EXERCISE DETAILS: Find every line in the records below that contains the word "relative", and copy each such line.

Items listed in a dataset:
%%
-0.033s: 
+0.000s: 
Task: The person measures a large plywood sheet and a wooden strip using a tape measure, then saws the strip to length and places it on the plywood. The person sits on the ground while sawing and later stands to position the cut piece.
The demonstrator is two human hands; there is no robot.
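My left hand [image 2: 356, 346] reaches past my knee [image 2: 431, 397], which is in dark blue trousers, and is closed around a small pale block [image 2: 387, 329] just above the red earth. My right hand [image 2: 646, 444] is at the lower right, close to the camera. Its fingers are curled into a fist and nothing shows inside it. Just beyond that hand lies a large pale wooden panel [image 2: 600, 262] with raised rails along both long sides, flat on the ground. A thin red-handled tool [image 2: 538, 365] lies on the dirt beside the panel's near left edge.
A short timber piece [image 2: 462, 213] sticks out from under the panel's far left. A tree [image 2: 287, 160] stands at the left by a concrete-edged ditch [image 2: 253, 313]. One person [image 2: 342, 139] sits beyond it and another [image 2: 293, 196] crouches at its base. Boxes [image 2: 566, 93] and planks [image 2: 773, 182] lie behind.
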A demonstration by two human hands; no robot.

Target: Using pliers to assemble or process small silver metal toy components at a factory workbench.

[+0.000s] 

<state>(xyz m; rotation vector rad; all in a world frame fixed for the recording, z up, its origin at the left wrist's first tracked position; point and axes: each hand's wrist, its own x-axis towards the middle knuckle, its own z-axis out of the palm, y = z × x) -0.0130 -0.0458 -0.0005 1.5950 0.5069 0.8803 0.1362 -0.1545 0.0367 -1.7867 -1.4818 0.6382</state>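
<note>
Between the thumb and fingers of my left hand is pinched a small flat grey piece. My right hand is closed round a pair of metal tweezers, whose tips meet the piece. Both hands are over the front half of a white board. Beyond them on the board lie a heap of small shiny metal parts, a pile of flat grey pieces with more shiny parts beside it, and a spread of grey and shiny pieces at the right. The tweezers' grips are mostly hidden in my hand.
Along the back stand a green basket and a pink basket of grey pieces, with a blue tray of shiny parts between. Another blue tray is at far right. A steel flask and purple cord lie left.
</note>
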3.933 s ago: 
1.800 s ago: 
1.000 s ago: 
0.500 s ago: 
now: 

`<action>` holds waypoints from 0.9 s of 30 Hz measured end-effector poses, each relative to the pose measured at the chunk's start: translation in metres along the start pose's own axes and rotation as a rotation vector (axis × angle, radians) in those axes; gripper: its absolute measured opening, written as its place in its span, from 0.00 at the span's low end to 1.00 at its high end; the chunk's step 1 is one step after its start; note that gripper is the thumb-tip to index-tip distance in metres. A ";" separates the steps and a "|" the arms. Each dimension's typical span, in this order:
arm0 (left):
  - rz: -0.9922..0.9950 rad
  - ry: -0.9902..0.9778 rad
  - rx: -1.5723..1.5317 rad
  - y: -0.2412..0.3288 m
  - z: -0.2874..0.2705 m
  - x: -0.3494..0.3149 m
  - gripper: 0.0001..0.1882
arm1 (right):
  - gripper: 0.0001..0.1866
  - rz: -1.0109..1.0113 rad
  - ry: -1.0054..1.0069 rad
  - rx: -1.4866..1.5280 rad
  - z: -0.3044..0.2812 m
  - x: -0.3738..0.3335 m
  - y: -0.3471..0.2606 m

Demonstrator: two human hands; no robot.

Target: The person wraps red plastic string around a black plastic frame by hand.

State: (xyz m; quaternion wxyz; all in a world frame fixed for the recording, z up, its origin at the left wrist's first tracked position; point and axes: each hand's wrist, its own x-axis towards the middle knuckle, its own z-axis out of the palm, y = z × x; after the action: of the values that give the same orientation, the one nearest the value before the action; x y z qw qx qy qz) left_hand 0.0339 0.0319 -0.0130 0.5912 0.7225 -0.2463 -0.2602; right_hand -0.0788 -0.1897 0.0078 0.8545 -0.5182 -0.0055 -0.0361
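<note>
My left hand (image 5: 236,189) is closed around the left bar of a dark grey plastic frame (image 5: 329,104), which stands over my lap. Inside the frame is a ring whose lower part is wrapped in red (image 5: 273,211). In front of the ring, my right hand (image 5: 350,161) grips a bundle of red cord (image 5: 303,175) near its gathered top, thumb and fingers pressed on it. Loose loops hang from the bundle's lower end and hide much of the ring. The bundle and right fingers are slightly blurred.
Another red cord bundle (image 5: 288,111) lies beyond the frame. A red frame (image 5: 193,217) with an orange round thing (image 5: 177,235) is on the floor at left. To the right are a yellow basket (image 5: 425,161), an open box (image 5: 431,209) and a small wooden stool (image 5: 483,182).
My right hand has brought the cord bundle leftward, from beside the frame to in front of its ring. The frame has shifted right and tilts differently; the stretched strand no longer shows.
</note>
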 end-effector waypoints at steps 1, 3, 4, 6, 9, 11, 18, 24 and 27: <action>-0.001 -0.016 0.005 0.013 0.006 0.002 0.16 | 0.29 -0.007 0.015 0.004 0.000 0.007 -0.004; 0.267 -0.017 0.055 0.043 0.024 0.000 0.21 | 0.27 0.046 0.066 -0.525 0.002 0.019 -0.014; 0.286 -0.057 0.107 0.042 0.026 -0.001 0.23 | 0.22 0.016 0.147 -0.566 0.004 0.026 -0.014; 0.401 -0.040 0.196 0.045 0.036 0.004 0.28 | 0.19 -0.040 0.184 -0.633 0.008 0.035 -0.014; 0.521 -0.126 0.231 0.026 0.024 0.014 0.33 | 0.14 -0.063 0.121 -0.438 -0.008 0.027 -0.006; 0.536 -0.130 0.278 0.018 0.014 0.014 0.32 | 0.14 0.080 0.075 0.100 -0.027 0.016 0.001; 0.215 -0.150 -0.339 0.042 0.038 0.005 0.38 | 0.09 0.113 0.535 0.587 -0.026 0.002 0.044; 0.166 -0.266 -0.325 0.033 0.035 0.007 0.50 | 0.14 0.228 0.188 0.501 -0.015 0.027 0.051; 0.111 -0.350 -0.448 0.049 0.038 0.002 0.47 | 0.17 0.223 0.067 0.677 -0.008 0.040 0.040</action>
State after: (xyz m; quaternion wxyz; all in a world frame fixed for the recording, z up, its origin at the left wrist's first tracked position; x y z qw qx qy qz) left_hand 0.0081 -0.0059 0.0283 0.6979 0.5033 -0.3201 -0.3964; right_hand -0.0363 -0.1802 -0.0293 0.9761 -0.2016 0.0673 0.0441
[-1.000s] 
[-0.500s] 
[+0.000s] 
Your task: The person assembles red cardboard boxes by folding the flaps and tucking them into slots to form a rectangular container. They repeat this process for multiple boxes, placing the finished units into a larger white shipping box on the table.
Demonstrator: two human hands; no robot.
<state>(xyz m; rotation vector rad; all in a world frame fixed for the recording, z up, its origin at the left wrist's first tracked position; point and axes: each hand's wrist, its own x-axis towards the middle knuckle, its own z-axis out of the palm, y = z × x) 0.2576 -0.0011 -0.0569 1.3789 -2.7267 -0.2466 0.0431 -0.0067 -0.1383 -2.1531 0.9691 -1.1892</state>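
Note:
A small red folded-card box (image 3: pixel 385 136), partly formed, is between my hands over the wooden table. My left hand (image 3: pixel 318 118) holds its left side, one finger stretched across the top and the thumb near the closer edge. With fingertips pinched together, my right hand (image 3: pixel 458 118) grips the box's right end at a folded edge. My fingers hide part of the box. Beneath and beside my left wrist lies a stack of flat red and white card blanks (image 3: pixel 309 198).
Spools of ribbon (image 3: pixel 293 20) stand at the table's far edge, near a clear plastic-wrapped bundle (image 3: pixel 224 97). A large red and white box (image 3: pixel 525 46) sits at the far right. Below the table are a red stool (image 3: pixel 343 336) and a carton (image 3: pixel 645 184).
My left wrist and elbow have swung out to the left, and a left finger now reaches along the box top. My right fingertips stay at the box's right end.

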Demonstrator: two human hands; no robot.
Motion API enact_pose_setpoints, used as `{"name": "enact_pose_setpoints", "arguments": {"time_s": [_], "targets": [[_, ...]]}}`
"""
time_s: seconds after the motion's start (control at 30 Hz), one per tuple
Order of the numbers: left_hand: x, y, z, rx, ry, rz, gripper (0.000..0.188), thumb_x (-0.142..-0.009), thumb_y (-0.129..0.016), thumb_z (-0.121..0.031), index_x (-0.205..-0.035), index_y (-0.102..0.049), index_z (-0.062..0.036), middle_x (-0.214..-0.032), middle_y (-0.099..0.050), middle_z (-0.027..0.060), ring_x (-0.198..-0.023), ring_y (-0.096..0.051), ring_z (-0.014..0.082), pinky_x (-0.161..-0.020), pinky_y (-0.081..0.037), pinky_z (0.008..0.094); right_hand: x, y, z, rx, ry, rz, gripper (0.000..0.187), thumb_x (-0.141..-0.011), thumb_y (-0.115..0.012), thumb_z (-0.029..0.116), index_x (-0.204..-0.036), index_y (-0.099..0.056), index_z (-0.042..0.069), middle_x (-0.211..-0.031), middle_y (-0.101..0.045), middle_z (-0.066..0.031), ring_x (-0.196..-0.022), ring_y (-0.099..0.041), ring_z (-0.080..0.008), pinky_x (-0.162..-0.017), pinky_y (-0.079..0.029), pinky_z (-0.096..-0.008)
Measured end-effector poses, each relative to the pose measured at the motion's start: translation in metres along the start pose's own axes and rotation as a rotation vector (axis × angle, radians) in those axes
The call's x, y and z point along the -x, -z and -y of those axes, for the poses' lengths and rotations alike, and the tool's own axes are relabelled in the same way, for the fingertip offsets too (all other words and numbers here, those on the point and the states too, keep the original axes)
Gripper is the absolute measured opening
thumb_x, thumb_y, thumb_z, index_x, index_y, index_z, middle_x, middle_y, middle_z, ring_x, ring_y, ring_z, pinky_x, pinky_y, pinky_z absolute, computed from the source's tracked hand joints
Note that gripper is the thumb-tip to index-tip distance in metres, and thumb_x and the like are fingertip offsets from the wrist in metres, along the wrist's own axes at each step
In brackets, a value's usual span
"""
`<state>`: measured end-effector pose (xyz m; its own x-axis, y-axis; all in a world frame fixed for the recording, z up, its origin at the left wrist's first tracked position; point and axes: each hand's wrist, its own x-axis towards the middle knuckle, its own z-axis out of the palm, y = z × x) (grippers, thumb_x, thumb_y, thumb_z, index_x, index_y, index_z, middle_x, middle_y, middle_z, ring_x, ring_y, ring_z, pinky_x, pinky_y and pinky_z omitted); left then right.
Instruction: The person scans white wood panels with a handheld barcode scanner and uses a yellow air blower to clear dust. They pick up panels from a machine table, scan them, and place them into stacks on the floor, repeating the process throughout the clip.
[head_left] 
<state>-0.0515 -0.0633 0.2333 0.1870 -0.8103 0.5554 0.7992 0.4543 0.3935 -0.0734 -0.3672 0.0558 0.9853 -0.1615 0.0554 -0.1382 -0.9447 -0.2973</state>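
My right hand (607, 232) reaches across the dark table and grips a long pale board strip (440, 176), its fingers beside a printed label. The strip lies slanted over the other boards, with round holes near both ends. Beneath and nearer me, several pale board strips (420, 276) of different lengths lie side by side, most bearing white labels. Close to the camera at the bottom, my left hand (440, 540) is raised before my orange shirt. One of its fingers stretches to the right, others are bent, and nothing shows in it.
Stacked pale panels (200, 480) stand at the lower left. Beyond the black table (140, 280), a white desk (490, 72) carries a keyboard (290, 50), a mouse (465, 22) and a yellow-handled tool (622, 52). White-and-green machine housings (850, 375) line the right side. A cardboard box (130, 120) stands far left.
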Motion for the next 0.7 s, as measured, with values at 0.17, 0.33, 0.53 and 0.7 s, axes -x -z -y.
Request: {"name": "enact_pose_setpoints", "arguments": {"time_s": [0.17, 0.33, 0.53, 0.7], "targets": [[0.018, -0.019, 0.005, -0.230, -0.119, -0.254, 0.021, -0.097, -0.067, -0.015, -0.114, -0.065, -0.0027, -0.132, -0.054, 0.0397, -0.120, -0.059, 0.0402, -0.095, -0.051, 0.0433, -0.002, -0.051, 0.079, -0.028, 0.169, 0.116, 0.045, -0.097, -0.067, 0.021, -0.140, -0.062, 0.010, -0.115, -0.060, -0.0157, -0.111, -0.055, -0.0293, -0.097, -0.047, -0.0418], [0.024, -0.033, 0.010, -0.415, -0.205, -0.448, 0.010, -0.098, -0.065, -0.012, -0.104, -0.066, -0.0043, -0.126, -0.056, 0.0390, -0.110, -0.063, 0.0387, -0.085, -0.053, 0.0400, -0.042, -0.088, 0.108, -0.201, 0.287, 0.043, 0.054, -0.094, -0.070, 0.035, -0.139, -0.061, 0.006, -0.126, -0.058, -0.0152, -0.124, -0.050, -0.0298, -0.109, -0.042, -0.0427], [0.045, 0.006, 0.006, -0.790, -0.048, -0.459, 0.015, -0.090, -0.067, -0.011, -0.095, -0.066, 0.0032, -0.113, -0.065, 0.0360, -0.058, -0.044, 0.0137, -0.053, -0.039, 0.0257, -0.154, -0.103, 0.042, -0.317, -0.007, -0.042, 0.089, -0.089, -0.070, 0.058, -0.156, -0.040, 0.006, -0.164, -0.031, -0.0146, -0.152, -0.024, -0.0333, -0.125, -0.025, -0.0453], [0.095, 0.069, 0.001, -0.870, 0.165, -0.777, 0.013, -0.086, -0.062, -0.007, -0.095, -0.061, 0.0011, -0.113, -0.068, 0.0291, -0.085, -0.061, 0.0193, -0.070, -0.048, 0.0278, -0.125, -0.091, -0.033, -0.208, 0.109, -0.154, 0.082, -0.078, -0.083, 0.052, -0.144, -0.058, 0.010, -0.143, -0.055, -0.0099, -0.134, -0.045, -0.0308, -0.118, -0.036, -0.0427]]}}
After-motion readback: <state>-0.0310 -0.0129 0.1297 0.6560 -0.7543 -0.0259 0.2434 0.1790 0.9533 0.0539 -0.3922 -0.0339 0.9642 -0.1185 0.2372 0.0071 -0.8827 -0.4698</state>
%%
SOLUTION:
`<action>` holds waypoints from 0.9 s of 30 Hz measured end-effector poses, each relative to the pose measured at the chunk's start: translation in metres along the start pose's own axes and rotation as a rotation vector (axis × angle, radians) in those axes; gripper: its absolute measured opening, written as its place in its span, from 0.00 at the span's low end to 1.00 at its high end; the chunk's step 1 is one step after its start; note that gripper is the thumb-tip to index-tip distance in metres. A ";" separates the steps and a "|" the arms. Each dimension's typical span, in this order:
Measured end-effector poses, each relative to the pose measured at the motion's start: translation in metres along the start pose's own axes and rotation as a rotation vector (axis × angle, radians) in those axes

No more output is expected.